Stardew Valley – Review
Stardew Valley has been one game that I have wanted to try since it released on Xbox One/PS4 but when I found out that it would be releasing on Nintendo Switch, I held out as I thought that this game would be perfect to take anywhere.
In Stardew Valley, you are left a farm by your grandfather. Entrusting it to you to do up and keep the farm running. When you first arrive at the farm, you see that there is a rather big task ahead to get the farm cleared. It is now all overgrown with logs, blocks, trees and other items scattered around, your job is going to be to clear this, get some crops growing and get a thriving working farm going again. As you play through the game, you will get the chance to add more buildings and other items to your farm to help with the running.
There are coops, barns, silo’s, scarecrows and loads and loads more that can be crafted, and I have to admit that I haven’t really started on the presentation of my farm yet, but some of the farms I’ve seen other people create look amazing, however I am trying to work towards getting my tools all upgraded so I can then power through and get loads more done in a day as well as then collect enough resources and cash to work through the aesthetics of my farm.
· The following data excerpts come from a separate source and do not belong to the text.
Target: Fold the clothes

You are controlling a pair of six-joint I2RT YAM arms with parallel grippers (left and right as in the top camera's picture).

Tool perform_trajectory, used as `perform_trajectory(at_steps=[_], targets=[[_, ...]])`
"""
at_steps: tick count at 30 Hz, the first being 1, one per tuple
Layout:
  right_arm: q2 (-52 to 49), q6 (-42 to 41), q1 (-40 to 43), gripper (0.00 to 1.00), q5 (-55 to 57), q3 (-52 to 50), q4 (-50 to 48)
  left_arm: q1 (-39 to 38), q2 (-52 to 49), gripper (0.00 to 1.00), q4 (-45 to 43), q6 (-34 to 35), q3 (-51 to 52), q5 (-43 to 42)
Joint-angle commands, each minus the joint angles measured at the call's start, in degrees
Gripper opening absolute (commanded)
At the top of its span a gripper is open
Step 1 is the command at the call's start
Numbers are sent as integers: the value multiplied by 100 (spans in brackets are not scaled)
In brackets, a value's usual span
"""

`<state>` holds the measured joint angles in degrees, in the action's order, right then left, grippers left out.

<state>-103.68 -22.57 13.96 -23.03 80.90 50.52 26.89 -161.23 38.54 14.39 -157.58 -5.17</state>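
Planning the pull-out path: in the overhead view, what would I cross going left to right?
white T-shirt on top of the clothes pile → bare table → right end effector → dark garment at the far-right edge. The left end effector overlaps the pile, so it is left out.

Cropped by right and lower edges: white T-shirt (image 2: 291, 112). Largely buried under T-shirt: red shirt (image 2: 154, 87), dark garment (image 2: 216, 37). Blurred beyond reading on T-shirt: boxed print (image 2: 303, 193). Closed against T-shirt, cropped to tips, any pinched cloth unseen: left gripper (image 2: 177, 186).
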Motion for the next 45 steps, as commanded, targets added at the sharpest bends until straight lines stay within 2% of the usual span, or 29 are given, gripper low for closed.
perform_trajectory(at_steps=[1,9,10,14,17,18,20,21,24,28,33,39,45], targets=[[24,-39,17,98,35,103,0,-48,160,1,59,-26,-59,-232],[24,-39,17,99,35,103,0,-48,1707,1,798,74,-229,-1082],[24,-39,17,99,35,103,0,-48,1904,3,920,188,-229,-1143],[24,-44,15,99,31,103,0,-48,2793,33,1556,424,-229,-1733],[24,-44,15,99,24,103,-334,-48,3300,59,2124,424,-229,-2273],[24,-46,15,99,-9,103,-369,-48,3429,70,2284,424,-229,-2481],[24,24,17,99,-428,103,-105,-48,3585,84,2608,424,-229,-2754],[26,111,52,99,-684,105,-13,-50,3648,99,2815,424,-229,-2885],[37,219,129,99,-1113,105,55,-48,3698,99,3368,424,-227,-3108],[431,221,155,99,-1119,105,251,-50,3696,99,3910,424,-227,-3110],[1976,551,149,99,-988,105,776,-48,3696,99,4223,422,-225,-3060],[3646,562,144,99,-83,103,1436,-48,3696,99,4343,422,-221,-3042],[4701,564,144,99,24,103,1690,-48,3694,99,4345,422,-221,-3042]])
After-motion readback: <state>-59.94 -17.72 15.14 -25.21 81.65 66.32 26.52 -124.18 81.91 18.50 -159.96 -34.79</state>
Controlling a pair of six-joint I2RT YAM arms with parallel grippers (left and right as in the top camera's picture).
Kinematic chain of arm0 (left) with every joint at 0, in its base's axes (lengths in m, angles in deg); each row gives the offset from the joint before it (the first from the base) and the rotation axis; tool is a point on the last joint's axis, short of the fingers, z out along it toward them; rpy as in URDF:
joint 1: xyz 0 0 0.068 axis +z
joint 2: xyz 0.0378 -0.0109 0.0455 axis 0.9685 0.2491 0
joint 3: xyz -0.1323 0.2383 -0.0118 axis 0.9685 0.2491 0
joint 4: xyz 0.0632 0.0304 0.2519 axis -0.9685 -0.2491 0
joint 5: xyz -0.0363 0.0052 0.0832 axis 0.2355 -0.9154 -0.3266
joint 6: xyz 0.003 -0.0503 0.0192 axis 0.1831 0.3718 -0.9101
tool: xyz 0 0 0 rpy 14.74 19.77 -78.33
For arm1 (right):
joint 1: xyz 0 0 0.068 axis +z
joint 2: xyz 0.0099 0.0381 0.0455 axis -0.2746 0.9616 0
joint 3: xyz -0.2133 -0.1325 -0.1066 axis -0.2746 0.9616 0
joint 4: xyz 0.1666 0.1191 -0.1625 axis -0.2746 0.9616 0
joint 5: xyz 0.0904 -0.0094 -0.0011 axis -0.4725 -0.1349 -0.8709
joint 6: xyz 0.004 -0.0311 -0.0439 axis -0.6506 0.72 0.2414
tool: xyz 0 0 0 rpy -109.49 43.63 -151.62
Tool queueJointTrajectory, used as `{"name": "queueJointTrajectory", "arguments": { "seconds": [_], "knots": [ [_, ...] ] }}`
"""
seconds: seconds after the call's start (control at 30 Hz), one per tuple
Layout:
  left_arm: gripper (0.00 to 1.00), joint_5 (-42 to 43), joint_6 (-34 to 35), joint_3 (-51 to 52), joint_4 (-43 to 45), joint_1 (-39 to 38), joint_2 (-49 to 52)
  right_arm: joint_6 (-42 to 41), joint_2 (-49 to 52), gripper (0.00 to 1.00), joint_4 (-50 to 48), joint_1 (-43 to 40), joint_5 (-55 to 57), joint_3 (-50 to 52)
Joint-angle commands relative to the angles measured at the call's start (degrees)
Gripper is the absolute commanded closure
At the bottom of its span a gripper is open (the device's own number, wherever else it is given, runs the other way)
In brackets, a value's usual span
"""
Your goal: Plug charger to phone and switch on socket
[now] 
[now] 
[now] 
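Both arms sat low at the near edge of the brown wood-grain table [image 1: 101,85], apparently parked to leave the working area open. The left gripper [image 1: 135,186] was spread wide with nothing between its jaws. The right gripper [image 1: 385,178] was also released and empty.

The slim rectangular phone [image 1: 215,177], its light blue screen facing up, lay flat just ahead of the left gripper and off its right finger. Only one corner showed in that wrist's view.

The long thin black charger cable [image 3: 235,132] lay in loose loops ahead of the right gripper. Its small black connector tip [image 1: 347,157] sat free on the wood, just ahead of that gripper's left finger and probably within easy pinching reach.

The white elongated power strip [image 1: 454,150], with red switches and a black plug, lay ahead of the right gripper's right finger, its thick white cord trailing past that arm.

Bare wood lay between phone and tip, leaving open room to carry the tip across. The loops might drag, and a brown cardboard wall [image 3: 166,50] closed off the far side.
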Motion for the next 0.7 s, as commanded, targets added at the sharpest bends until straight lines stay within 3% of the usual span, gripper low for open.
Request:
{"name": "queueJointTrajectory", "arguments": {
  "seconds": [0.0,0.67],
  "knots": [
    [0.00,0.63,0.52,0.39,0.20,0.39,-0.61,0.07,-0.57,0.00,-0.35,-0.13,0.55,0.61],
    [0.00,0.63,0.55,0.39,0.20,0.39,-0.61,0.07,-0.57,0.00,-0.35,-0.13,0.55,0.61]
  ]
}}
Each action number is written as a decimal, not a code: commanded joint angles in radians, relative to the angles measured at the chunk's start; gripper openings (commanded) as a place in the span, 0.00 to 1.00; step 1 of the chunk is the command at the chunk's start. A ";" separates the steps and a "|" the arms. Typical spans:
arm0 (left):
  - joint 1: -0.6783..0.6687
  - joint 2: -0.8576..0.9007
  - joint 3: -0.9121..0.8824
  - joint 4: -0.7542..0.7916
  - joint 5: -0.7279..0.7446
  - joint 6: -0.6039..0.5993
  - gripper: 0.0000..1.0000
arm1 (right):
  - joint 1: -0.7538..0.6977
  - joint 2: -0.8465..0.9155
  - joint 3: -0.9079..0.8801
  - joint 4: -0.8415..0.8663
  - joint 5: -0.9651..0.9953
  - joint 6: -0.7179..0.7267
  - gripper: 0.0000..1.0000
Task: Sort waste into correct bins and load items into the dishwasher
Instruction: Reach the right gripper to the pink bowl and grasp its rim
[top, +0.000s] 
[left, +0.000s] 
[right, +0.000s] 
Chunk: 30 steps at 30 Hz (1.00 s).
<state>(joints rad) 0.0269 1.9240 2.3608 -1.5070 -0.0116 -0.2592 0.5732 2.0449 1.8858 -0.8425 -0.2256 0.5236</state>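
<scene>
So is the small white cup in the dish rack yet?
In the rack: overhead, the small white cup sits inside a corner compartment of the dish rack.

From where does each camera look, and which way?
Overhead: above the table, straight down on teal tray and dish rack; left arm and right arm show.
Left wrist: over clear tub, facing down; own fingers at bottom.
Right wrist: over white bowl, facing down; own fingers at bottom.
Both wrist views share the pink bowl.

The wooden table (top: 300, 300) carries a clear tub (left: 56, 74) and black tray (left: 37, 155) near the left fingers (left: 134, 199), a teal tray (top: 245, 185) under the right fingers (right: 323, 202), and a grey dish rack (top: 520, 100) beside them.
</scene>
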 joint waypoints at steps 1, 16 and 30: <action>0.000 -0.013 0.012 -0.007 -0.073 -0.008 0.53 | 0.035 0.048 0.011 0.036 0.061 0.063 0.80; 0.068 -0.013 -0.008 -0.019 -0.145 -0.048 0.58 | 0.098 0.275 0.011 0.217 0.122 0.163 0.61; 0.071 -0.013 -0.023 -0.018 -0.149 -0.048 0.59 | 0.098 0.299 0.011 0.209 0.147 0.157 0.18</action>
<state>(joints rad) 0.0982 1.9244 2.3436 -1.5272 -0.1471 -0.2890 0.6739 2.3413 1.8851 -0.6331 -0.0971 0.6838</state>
To help you do this, there are shops around in the town which sells seeds and other items to help you get crops and be able to sell them on. There is a blacksmith that can help you upgrade your tools to make your job better. This is something you need to work towards as some items on your farm can’t be broke with a standard pickaxe, axe or other tool. The blacksmith will also break open any Geodes that you find around the town or in the mines, these can contain a number of things from, stone, coal, copper to more precious gems. The precious gems can be donated to the library to show off, which after every so many gems given in you will get rewards, which I had found to be mainly seed packs, which is OK as these can be used on your farm and help with production.
I mentioned above about the mines, in the mines you can go looking for resources such as stone, copper, coal and other things, within the mines through there are somethings that need to be dealt with which includes slimes and annoying flying things, some of which don’t attack, but there are some that do. This is where the combat system comes into play, and if I’m honest, it is very simplistic, where you just pick your sword and swipe. However, this fits in with the game perfectly, there is no need for over complicated combat here, the game is so laid back and relaxed, and the way this combat system has been done, for me anyway, is perfect.
I will say that one of the things that had kept me going back to this game and losing countless hours to it is how laid back it is. There is no pressure to do anything within the game, sure, there is loads of things for you to do, but the game doesn’t pressurise that. It lets you go at your own pace and doesn’t set objectives to have something done by end of spring year 1, or by winter year 1. If you don’t manage to grow something or do something that is seasonal, then you will have another chance within year 2, 3 etc.
I love the fact that pretty much everything is open from the start with Stardew Valley. There are a few closed off areas that you have to open by fixing up things or donating items in the dilapidated town community centre but other than that, the maps are pretty big and have plenty for you to do on a daily basis. This comes in the form of fishing, clearing your farm, collecting resources, talking to the towns folk, and there are also seasonal events like egg hunts, beach party and the winter star party to name a few.
The crafting within the game, like the combat and most other areas again is very simple, you open up the menu and the items you can craft are there, if you have the resources available to craft, it will be lit up for you to do, and if not, the item will be blanked out. I love this way of doing it, it makes it so much easier to see what you’re doing as well as what you can do in terms of crafting, instead of trying to find the resources in your inventory and finding out that you’re missing one or don’t have enough of one.
The content within Stardew Valley is massive and I love how open the game is and how much there is to do, and this is right from the off as well. I can’t remember the last time a game gave me this much freedom from the start without putting you through laborious quests.
I have to admit that I would highly recommend this game to anyone, I lost 5 hours in one sitting to this game when I thought I had only been on it for 30 mins to an hour. Very addictive.